▶ **Your objective**
Exclude every picture and return the remaining entries below verbatim.

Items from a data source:

# # # # # # #

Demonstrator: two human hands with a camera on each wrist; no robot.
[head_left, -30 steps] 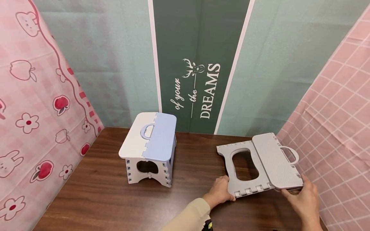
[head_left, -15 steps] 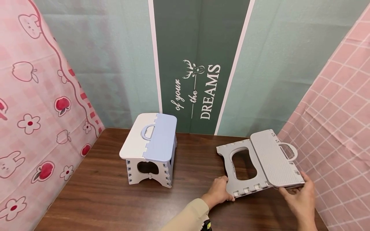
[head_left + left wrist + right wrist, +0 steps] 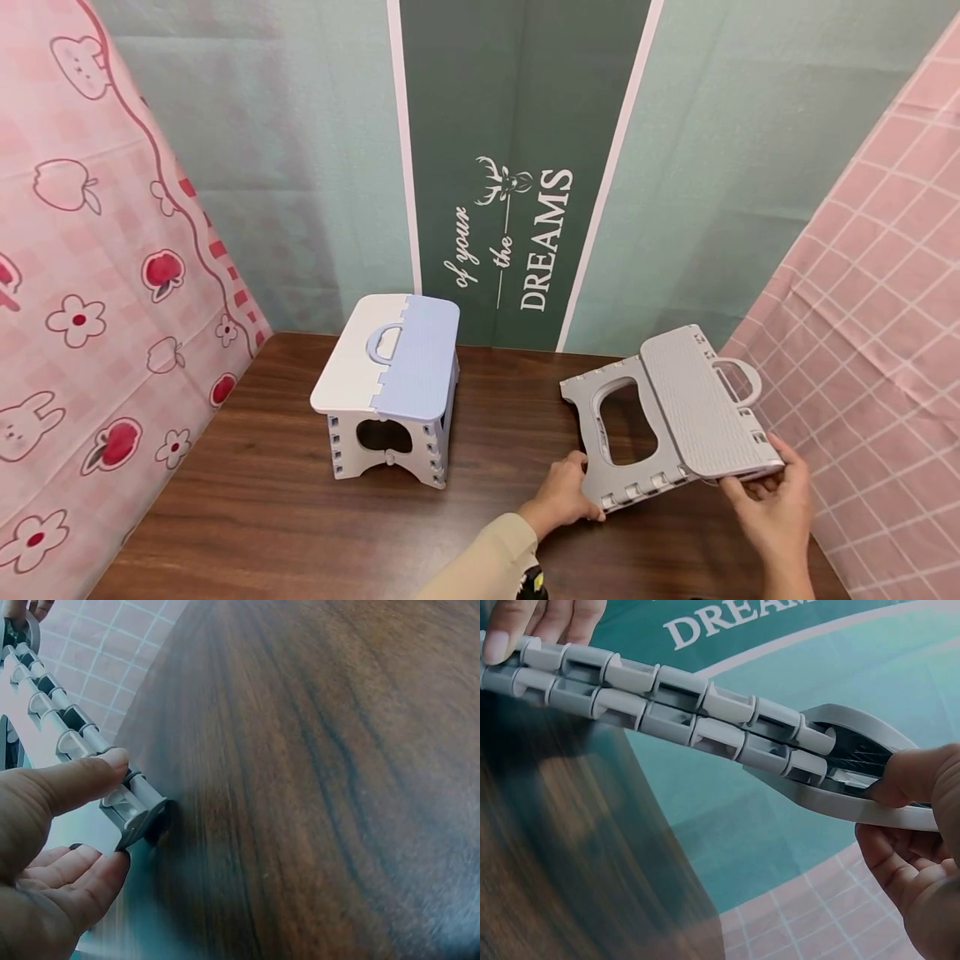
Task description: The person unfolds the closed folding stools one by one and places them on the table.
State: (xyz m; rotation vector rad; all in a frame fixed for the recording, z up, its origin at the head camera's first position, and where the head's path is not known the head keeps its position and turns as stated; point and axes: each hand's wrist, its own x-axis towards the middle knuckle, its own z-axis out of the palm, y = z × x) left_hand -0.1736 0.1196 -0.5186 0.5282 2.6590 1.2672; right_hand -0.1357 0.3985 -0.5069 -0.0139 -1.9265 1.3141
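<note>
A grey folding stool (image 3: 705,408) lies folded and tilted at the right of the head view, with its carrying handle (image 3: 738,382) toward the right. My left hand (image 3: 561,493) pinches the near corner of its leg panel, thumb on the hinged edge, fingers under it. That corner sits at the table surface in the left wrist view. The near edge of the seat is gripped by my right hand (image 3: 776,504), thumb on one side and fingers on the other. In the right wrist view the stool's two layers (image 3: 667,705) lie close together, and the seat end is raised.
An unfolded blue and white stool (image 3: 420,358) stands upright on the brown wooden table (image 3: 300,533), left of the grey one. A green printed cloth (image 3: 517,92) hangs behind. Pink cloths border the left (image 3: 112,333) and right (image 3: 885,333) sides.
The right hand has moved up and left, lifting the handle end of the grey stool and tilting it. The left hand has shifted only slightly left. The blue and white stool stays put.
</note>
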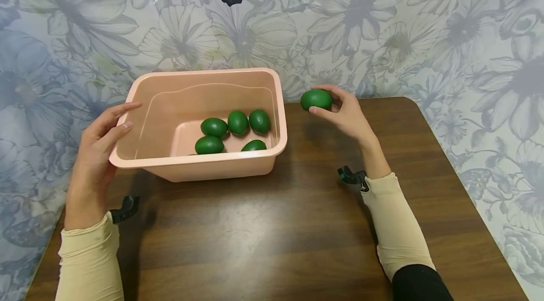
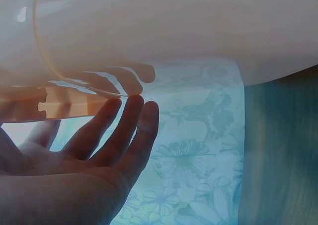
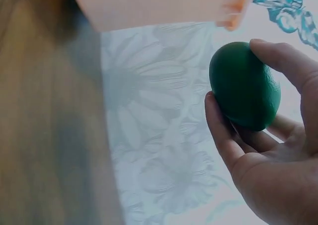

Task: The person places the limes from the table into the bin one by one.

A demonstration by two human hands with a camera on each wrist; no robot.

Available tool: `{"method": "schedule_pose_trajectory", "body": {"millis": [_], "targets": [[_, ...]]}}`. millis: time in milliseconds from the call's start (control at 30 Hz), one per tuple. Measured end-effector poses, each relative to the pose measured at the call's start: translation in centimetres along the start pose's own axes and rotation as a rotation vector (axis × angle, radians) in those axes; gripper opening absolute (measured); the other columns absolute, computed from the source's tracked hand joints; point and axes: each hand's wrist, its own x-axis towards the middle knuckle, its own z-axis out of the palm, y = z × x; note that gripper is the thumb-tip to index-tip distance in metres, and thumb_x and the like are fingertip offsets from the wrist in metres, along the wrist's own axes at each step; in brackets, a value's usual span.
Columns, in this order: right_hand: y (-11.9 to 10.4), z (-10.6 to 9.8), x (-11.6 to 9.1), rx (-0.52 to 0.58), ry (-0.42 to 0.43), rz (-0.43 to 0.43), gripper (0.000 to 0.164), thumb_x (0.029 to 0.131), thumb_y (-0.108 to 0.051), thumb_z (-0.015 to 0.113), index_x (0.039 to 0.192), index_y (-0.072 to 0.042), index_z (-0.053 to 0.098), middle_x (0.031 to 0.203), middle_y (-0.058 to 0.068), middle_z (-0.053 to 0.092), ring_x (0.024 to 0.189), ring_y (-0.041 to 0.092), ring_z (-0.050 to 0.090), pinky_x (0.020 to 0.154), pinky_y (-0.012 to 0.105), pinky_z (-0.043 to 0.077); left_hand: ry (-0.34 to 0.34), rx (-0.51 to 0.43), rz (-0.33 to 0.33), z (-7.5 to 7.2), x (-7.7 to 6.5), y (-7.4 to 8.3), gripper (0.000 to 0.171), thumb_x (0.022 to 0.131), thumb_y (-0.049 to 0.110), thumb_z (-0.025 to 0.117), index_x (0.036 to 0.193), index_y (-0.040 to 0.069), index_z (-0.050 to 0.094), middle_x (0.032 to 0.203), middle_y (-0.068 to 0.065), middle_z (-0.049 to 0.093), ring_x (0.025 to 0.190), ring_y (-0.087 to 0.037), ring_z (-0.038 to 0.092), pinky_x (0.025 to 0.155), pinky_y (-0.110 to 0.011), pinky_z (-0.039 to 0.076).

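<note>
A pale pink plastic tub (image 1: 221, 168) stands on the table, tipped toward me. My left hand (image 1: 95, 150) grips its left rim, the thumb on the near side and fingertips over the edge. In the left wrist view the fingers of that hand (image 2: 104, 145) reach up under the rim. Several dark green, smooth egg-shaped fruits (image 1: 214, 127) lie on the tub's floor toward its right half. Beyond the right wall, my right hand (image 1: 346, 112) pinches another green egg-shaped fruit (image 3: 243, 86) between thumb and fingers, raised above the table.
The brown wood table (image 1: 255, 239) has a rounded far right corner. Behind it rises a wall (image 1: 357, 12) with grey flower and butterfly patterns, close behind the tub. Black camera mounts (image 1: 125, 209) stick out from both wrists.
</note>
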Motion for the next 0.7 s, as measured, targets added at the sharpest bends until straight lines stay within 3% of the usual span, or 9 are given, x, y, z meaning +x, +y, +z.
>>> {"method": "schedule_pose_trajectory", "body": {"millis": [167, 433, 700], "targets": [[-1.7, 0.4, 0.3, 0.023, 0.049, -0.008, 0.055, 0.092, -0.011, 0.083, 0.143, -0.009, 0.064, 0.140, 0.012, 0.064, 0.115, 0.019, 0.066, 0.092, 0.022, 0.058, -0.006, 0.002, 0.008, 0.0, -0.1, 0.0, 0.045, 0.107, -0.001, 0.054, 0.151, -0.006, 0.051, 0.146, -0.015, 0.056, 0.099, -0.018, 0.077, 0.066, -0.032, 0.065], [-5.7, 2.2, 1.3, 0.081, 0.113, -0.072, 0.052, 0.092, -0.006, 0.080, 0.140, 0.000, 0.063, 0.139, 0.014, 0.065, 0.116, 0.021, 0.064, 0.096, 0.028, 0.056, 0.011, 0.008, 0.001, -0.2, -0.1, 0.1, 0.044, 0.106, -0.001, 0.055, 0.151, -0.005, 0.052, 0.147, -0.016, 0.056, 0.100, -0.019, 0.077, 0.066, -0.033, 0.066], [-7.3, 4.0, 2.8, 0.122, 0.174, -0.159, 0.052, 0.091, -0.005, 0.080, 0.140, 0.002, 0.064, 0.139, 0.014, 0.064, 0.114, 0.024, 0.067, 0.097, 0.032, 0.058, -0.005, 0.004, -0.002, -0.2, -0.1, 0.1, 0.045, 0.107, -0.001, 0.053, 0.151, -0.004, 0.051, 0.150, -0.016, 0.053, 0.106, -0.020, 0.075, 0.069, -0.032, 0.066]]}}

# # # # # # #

▶ **Result for this exercise**
Demonstrator: two human hands with a camera on each wrist; no robot.
[head_left, -30 steps] 
[head_left, -15 steps] 
[head_left + left wrist + right wrist, +0 steps] 
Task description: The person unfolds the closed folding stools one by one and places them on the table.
State: (xyz m; rotation vector rad; all in a frame fixed for the recording, z up, its origin at the head camera's first position, and where the head's path is not known the head keeps its position and turns as stated; point and axes: each hand's wrist, its own x-axis towards the middle knuckle, its own z-axis out of the palm, y = z × x) left_hand -0.1736 0.1196 -0.5186 0.5282 2.6590 1.2672; right_hand -0.1357 0.3985 -0.5069 -0.0139 -1.9265 1.3141
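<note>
A grey folding stool (image 3: 705,408) lies folded and tilted at the right of the head view, with its carrying handle (image 3: 738,382) toward the right. My left hand (image 3: 561,493) pinches the near corner of its leg panel, thumb on the hinged edge, fingers under it. That corner sits at the table surface in the left wrist view. The near edge of the seat is gripped by my right hand (image 3: 776,504), thumb on one side and fingers on the other. In the right wrist view the stool's two layers (image 3: 667,705) lie close together, and the seat end is raised.
An unfolded blue and white stool (image 3: 420,358) stands upright on the brown wooden table (image 3: 300,533), left of the grey one. A green printed cloth (image 3: 517,92) hangs behind. Pink cloths border the left (image 3: 112,333) and right (image 3: 885,333) sides.
The right hand has moved up and left, lifting the handle end of the grey stool and tilting it. The left hand has shifted only slightly left. The blue and white stool stays put.
</note>
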
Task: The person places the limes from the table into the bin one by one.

A demonstration by two human hands with a camera on each wrist; no robot.

Available tool: `{"method": "schedule_pose_trajectory", "body": {"millis": [_], "targets": [[_, ...]]}}`. millis: time in milliseconds from the call's start (control at 30 Hz), one per tuple. Measured end-effector poses, each relative to the pose measured at the call's start: translation in centimetres along the start pose's own axes and rotation as a rotation vector (axis × angle, radians) in those axes; gripper opening absolute (measured); the other columns absolute, computed from the source's tracked hand joints; point and axes: each hand's wrist, its own x-axis towards the middle knuckle, its own z-axis out of the palm, y = z × x; note that gripper is the thumb-tip to index-tip distance in metres, and thumb_x and the like are fingertip offsets from the wrist in metres, along the wrist's own axes at each step; in brackets, a value's usual span.
Columns, in this order: right_hand: y (-11.9 to 10.4), z (-10.6 to 9.8), x (-11.6 to 9.1), rx (-0.52 to 0.58), ry (-0.42 to 0.43), rz (-0.43 to 0.43), gripper (0.000 to 0.164), thumb_x (0.029 to 0.131), thumb_y (-0.108 to 0.051), thumb_z (-0.015 to 0.113), index_x (0.039 to 0.192), index_y (-0.072 to 0.042), index_z (-0.053 to 0.098), middle_x (0.031 to 0.203), middle_y (-0.058 to 0.068), middle_z (-0.053 to 0.092), ring_x (0.024 to 0.189), ring_y (-0.041 to 0.092), ring_z (-0.050 to 0.090), pinky_x (0.020 to 0.154), pinky_y (-0.012 to 0.105), pinky_z (-0.043 to 0.077); left_hand: ry (-0.34 to 0.34), rx (-0.51 to 0.43), rz (-0.33 to 0.33), z (-7.5 to 7.2), x (-7.7 to 6.5), y (-7.4 to 8.3), gripper (0.000 to 0.171), thumb_x (0.022 to 0.131), thumb_y (-0.049 to 0.110), thumb_z (-0.025 to 0.117), index_x (0.036 to 0.193), index_y (-0.040 to 0.069), index_z (-0.050 to 0.094), middle_x (0.032 to 0.203), middle_y (-0.068 to 0.065), middle_z (-0.049 to 0.093), ring_x (0.025 to 0.190), ring_y (-0.087 to 0.037), ring_z (-0.038 to 0.092), pinky_x (0.025 to 0.155), pinky_y (-0.110 to 0.011), pinky_z (-0.039 to 0.076).

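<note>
A pale pink plastic tub (image 1: 221, 168) stands on the table, tipped toward me. My left hand (image 1: 95, 150) grips its left rim, the thumb on the near side and fingertips over the edge. In the left wrist view the fingers of that hand (image 2: 104, 145) reach up under the rim. Several dark green, smooth egg-shaped fruits (image 1: 214, 127) lie on the tub's floor toward its right half. Beyond the right wall, my right hand (image 1: 346, 112) pinches another green egg-shaped fruit (image 3: 243, 86) between thumb and fingers, raised above the table.
The brown wood table (image 1: 255, 239) has a rounded far right corner. Behind it rises a wall (image 1: 357, 12) with grey flower and butterfly patterns, close behind the tub. Black camera mounts (image 1: 125, 209) stick out from both wrists.
</note>
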Motion for the next 0.7 s, as measured, targets added at the sharpest bends until straight lines stay within 3% of the usual span, or 9 are given, x, y, z meaning +x, +y, +z.
>>> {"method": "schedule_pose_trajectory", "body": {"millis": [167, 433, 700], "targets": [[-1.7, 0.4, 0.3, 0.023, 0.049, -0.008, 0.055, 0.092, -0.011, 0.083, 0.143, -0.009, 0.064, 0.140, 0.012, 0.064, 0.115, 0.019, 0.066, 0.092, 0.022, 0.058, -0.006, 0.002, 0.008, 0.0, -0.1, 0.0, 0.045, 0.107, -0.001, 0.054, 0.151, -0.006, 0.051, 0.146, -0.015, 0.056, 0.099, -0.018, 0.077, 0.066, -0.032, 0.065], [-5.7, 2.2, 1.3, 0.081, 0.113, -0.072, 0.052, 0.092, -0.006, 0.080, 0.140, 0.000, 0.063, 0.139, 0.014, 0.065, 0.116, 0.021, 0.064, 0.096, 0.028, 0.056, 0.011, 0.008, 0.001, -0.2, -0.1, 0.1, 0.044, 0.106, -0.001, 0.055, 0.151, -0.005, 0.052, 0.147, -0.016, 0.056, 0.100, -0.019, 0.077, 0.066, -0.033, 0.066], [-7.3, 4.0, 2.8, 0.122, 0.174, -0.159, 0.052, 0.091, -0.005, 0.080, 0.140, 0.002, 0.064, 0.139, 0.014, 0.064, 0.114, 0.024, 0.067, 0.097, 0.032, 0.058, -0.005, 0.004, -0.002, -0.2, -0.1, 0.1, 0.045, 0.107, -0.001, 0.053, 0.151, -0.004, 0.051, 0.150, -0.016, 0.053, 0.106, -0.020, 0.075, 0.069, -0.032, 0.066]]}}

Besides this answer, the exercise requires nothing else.